You then visit different parts of Hyrule, getting to know it’s residents while following a new, bigger mission given by the Great Deku Tree. By the time you’re about to complete this, you’d have already spent a significant amount of time with the different races that inhabit the land. This is the point wherein your journey takes a left turn – for reasons that I will not reveal, you end up getting thrust seven years in the future. Because of all the years that went by, you end up finding yourself in the same yet, different world. Familiar yet, unfamiliar. Characters you knew before as a young boy have changed, and so have you. You’ve gotten bigger. And so has your mission.

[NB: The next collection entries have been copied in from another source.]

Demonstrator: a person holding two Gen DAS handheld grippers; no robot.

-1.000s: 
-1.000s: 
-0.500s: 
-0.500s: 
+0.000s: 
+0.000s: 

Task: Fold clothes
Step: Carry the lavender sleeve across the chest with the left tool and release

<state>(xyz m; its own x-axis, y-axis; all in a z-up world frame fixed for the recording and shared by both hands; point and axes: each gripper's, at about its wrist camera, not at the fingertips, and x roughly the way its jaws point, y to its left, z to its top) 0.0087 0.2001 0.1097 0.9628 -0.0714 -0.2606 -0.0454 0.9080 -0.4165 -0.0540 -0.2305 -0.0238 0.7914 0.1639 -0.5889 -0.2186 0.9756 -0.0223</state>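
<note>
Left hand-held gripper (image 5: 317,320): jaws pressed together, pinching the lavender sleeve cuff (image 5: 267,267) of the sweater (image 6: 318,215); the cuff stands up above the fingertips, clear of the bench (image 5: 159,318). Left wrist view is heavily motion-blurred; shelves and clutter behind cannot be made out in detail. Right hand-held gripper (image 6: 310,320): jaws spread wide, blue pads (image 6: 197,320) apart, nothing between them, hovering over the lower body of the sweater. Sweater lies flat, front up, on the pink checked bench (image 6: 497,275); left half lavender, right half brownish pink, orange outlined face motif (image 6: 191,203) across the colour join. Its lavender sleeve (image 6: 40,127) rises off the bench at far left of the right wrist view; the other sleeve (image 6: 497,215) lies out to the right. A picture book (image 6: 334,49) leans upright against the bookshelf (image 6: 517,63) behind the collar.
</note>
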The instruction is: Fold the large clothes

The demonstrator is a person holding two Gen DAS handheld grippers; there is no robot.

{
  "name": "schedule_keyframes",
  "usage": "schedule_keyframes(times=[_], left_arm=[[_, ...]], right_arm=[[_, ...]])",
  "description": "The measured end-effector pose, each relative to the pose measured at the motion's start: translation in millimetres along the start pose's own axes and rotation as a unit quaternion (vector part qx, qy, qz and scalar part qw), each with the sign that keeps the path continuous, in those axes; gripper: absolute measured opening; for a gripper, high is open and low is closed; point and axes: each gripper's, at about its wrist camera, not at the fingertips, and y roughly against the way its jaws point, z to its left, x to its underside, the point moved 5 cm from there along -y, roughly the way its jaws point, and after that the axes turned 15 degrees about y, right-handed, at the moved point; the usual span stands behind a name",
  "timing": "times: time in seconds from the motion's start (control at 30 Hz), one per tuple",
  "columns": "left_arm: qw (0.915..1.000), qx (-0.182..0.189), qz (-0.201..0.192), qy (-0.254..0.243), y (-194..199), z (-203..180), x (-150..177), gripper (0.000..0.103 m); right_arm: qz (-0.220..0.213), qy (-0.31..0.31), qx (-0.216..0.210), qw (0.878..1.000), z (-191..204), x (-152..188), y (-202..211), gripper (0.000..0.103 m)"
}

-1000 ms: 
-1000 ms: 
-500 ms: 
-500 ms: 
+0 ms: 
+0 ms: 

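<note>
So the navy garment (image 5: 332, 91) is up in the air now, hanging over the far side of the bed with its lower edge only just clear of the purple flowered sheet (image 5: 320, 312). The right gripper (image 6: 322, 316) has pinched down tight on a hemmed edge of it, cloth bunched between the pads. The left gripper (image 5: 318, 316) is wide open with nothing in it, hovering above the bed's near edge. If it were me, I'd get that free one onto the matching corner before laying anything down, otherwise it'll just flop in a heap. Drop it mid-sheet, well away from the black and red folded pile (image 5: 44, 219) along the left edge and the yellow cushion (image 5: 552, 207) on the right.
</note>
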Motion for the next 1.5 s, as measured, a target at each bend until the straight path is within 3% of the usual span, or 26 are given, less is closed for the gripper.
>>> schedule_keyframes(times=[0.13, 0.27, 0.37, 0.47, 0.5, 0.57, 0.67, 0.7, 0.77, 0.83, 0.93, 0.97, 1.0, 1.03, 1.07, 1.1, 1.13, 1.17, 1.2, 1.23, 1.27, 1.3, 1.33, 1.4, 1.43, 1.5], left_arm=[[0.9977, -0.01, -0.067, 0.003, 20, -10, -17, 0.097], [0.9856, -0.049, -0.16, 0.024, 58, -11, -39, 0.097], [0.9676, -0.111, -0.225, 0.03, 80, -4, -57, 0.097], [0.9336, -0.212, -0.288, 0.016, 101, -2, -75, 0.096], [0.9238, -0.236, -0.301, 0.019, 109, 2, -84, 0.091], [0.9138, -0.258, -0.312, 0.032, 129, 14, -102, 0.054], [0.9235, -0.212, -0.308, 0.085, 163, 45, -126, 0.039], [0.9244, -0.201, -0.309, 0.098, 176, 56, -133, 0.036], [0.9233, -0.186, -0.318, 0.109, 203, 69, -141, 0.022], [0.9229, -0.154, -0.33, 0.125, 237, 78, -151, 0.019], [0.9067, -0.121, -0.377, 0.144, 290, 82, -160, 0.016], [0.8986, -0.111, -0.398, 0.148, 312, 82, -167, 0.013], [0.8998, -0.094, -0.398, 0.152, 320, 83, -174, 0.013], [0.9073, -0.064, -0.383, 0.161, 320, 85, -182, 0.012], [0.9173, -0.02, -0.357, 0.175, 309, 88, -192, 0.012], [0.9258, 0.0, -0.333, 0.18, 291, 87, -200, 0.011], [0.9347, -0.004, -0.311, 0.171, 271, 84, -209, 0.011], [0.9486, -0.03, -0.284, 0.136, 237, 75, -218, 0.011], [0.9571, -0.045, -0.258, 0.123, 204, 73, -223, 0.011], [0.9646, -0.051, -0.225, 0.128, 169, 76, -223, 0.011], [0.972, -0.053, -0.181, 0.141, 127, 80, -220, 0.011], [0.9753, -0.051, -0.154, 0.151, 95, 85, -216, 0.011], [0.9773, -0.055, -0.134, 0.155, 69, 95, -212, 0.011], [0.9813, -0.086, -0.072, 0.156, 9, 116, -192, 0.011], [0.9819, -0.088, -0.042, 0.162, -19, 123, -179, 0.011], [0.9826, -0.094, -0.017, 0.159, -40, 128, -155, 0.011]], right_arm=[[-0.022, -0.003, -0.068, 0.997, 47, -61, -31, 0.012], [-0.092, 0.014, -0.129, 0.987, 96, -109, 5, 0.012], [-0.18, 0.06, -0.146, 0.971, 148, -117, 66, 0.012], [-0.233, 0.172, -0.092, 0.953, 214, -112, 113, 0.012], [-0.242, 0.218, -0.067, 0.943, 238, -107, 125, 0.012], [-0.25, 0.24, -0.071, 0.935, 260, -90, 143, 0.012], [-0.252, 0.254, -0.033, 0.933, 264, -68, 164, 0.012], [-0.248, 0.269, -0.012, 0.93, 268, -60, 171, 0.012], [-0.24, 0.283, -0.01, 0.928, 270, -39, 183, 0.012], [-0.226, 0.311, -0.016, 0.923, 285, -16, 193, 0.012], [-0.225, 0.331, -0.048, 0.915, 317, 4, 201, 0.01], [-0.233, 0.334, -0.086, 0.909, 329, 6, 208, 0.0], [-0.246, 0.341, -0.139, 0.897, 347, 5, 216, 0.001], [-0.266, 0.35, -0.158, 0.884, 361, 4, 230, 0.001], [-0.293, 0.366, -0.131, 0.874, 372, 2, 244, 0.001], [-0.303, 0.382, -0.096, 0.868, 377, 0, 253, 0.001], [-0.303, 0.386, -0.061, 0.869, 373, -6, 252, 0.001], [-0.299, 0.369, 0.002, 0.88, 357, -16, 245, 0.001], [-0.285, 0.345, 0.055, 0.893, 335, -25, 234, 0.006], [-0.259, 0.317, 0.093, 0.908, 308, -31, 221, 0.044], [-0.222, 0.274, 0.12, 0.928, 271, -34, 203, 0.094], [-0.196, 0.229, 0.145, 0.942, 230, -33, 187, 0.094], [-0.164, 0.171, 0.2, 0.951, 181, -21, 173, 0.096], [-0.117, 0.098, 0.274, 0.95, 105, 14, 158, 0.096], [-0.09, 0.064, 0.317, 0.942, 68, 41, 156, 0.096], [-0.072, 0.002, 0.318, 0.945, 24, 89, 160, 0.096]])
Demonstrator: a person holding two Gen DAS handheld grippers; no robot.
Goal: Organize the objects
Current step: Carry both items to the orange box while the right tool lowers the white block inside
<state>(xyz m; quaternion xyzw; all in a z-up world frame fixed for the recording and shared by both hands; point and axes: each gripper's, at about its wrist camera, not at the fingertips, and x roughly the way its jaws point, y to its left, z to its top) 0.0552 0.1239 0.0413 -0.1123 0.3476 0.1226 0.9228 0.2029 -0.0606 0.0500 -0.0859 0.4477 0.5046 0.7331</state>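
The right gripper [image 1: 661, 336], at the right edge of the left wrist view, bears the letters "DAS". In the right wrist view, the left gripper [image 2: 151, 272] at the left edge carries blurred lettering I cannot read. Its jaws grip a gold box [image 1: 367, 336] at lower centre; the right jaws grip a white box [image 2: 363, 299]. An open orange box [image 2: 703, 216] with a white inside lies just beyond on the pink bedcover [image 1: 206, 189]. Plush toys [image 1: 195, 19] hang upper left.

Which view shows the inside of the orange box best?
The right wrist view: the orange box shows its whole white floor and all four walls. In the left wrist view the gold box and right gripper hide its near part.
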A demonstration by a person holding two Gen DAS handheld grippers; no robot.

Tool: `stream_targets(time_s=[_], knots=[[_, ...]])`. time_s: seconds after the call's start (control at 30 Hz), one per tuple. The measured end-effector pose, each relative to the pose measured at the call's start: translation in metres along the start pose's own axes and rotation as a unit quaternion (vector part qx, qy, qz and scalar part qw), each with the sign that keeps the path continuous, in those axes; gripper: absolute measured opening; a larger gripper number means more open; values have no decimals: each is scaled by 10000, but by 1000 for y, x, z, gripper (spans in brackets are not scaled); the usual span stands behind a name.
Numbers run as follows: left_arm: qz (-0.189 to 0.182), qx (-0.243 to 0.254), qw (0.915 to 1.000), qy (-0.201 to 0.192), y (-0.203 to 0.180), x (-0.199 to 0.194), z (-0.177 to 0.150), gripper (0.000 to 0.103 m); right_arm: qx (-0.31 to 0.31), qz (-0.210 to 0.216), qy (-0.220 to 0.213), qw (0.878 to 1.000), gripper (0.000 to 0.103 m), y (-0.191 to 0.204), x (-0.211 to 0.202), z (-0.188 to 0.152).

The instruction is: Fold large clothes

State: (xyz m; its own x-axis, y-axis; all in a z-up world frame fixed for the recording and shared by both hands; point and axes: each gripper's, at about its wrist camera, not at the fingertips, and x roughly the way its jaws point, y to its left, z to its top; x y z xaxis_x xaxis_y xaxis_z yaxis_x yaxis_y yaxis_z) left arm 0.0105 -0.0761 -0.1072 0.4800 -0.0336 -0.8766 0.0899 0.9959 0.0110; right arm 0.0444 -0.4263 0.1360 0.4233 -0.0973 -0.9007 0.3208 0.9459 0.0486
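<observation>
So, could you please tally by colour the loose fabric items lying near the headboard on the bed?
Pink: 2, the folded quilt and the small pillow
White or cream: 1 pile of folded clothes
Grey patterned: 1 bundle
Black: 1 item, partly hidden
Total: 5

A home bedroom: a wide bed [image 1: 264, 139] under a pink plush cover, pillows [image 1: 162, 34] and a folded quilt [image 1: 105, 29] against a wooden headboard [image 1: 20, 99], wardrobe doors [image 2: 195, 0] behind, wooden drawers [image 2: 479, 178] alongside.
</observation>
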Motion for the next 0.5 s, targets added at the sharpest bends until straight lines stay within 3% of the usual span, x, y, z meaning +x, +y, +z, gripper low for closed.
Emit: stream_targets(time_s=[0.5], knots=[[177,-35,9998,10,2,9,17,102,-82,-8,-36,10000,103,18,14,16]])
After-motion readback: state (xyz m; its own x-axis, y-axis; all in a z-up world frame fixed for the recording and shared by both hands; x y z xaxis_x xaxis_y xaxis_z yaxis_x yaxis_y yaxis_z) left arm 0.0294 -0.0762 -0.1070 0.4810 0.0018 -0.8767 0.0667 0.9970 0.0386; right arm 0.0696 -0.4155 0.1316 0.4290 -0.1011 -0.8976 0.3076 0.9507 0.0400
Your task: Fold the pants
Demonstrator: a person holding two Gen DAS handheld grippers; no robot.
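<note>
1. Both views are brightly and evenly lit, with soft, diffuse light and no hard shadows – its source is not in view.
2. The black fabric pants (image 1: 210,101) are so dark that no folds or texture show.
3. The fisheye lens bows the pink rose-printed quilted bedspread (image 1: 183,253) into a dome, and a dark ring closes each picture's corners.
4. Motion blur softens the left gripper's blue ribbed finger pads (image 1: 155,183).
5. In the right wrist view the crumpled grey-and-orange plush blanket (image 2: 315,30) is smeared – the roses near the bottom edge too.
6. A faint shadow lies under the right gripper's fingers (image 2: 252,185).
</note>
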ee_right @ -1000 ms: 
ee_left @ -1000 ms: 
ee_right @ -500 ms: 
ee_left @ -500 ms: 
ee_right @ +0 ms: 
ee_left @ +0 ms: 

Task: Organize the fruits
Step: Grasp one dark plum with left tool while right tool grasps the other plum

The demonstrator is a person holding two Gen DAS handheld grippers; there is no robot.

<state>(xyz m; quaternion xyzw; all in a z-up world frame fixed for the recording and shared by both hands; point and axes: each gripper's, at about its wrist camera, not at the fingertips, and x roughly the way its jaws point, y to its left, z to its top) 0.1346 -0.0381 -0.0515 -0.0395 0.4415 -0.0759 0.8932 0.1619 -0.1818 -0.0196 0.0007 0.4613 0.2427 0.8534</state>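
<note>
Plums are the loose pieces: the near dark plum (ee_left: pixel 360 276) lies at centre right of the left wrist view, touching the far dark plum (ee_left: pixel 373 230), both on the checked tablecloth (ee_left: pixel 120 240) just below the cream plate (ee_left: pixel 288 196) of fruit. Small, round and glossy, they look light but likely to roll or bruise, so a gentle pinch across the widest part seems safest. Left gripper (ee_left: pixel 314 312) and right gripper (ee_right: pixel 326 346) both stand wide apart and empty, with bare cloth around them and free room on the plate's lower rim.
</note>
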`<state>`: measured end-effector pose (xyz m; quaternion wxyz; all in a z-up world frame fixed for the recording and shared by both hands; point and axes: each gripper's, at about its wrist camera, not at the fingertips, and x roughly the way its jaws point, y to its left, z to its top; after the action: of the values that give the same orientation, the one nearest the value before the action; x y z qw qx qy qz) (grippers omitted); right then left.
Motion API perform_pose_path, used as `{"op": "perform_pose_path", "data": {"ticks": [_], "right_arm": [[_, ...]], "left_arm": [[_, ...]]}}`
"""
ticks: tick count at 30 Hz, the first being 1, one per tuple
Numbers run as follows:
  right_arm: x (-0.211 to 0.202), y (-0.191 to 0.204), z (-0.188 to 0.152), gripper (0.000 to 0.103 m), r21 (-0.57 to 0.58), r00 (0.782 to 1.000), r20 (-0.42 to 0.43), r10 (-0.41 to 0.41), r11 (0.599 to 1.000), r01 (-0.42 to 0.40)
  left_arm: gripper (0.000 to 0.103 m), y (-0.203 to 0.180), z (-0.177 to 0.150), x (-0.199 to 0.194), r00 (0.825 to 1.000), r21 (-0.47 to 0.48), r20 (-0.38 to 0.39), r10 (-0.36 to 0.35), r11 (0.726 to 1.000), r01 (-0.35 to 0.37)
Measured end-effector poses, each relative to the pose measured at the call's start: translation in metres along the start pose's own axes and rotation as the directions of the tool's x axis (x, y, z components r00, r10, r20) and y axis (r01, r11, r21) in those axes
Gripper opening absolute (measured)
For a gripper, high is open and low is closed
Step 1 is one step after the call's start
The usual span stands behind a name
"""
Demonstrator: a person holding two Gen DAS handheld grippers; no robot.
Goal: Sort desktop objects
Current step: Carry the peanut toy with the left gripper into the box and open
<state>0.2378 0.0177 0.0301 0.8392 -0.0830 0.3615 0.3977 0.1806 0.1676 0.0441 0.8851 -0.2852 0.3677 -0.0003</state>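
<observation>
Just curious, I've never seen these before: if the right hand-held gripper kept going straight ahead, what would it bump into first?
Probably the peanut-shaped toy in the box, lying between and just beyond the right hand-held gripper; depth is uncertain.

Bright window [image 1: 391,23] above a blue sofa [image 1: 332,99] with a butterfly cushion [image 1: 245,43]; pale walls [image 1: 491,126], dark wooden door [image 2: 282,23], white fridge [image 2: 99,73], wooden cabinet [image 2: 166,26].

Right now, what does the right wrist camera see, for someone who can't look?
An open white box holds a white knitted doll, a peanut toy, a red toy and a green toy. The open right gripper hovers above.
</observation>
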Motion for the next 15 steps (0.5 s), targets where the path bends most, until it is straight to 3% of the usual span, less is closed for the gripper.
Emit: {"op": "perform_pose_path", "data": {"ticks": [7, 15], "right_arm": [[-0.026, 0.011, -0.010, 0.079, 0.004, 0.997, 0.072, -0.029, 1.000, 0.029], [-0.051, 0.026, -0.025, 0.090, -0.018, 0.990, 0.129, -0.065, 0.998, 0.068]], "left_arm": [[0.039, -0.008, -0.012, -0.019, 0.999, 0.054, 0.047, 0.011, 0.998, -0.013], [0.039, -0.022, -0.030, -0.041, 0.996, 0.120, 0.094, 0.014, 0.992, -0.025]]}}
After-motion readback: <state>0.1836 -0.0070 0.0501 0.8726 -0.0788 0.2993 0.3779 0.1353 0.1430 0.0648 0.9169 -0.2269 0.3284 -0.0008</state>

This storytelling approach combined with solid game design and innovative game mechanics made for a video game that truly stands out. Ocarina of Time is THAT GOOD. It is so good, I found myself playing it again to completion several years later – this time, in a remastered form for the 3DS. The 3DS remastered version of Ocarina of Time, despite having minimal changes outside of a graphical upgrade, still managed to get highly positive critical responses:
And this brings me to the final point that I’d like to make. As a Legend of Zelda fan, I have to admit that I get a little disappointed whenever I talk to another person who enjoys video games and I learn about how they’ve never played any of the Legend of Zelda games. That Zelda fan in me is quite happy about the attention that The Legend of Zelda: Breath of the Wild has been getting today. Finally, people around the world are experiencing what I experienced when I played Ocarina of Time – they’re not the same games but these two titles definitely are similar in how much critical praise they’ve gotten. If you’re one of the 89% of the 1.5 millions who bought the Nintendo Switch and also bought Breath of the Wild, I envy you.
If you’re one of the people who have yet to play any of the Zelda games and also did not purchase a Switch, but are curious about the franchise, I highly implore you to pick up a 3DS and Ocarina of Time 3D. This polished version of Ocarina of Time is more palatable to the modern audience and is easier to obtain. A brand new copy of the Nintendo Selects version of the Legend of Zelda: Ocarina of Time 3D only costs $19.99 at retail; add the $79.99 cost of a Nintendo 2DS and you’ll only need to spend roughly a hundred bucks to experience one of the greatest video games of all time. Enough of my fanboying – that’s all I have to say about Ocarina of Time. If you haven’t played it – play it! You’re missing out!